New policy won't lead to riskier loans - BSP
MANILA, Philippines -The Bangko Sentral ng Pilipinas (BSP) clarified yesterday that the changes to its reserve requirement policy won’t lead to riskier loans by banks.
In a text message to reporters, BSP Governor Amando M. Tetangco Jr. said surveys conducted by the central bank including the recent Senior Bank Loan Officers’ Survey showed that banks have not significantly altered their respective lending standards.
“I don’t believe banks will be drawn to that. Our surveys have shown that loan officers have not significantly altered their lending standards. This, together with sufficient liquidity in the system, should not lead to large lending to risky businesses,” he clarified.
The BSP chief was reacting to a report by New York-based Moody’s Investors Service that the central bank’s revised guidelines on the reserve requirement policy are seen as credit negative for banks operating in the Philippines.

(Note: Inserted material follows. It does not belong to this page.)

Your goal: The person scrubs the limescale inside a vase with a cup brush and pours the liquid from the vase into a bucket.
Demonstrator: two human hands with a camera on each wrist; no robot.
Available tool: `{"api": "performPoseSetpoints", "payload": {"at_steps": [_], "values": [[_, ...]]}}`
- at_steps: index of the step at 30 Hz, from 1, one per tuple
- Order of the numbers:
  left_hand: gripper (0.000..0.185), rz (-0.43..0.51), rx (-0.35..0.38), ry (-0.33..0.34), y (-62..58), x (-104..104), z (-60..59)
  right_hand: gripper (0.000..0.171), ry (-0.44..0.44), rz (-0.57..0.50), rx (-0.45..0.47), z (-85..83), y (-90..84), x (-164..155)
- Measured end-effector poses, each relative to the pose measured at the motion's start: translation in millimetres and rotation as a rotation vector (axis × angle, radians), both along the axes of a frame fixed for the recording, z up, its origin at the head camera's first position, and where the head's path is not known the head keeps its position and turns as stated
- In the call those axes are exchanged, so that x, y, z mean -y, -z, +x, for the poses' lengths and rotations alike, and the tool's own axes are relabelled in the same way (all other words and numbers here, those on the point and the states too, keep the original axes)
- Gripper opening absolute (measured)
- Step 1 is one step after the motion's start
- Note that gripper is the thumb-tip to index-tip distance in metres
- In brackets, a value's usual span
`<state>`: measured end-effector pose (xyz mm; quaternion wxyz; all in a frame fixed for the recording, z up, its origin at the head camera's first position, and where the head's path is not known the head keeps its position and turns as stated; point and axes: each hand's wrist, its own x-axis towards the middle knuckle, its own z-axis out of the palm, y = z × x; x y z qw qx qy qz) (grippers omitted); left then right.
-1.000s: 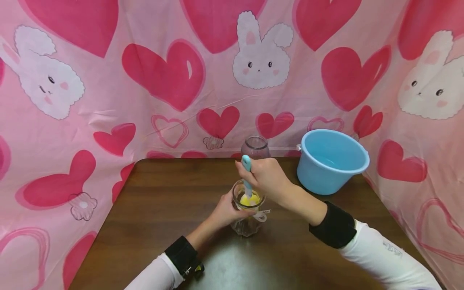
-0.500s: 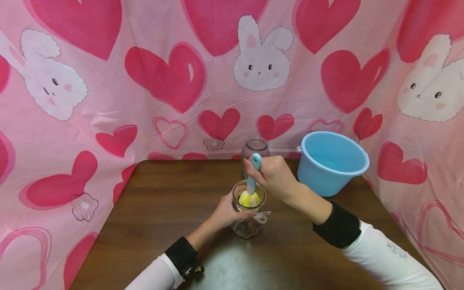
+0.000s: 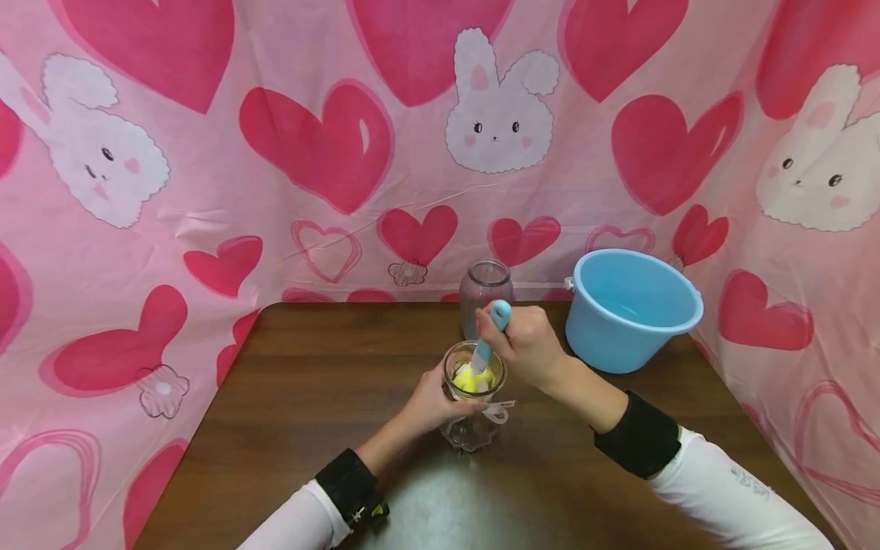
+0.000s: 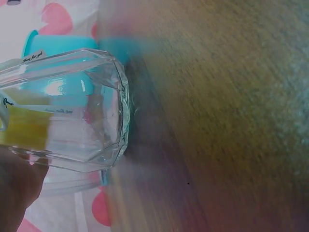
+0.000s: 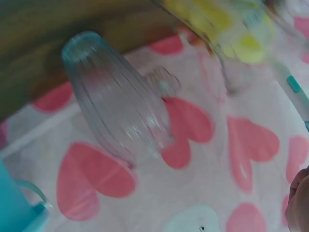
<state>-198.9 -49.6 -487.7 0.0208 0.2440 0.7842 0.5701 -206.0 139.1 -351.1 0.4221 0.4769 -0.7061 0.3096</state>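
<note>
A clear faceted glass jar [image 3: 473, 405] stands on the brown table [image 3: 289, 397], near its middle. My left hand [image 3: 429, 403] grips the jar's side; the left wrist view shows the jar [image 4: 72, 111] close up with yellow inside. My right hand [image 3: 525, 344] holds the light-blue handle of a brush [image 3: 491, 336] whose yellow sponge head [image 3: 473, 378] is down inside the jar's mouth. The handle leans to the right. In the right wrist view the brush [image 5: 289, 82] and sponge [image 5: 227, 29] are blurred.
A second, ribbed clear glass [image 3: 485, 294] stands behind the jar, also seen in the right wrist view as the ribbed glass [image 5: 120, 106]. A light-blue bucket [image 3: 629, 309] sits at the back right. Pink heart-and-bunny cloth [image 3: 330, 153] walls the table on three sides.
My right hand has shifted to the right and lower, tilting the brush handle rightward while the sponge stays in the jar. The left hand and jar have held still.
</note>
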Motion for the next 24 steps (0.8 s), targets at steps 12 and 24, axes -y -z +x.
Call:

Aside from resulting to lower interest yields, Moody’s claimed that the changes would also result in potential second-round effects on credit profiles if banks offset higher margin pressure by accepting more credit risk and relaxing their underwriting standards.
“This may involve increased lending to borrowers with poorer credit profiles, lending on an unsecured basis without sufficient credit mitigation, and lending at higher loan-to-collateral values,” Moody’s warned.
The additional credit exposures would boost the banks’ loan margins immediately but would also increase the banks’ risk profiles and eventually hurt their risk-adjusted profits.
For his part, Tetangco said the proposed changes to the reserve requirement policy that was announced as early as November last year was discussed with major players in the banking industry.
“The BSP took time to brief and consult with banks, including on what reserve requirement rate adjustment would bring about a neutral effect on liquidity as a result of the reserve requirement administration changed,” he added.
To cushion the impact, the central bank decided to slash the reserve requirement ratio by three percentage points to 18 percent starting April 6 from the current level of 21 percent to free up about P100 billion worth of funds to the financial system.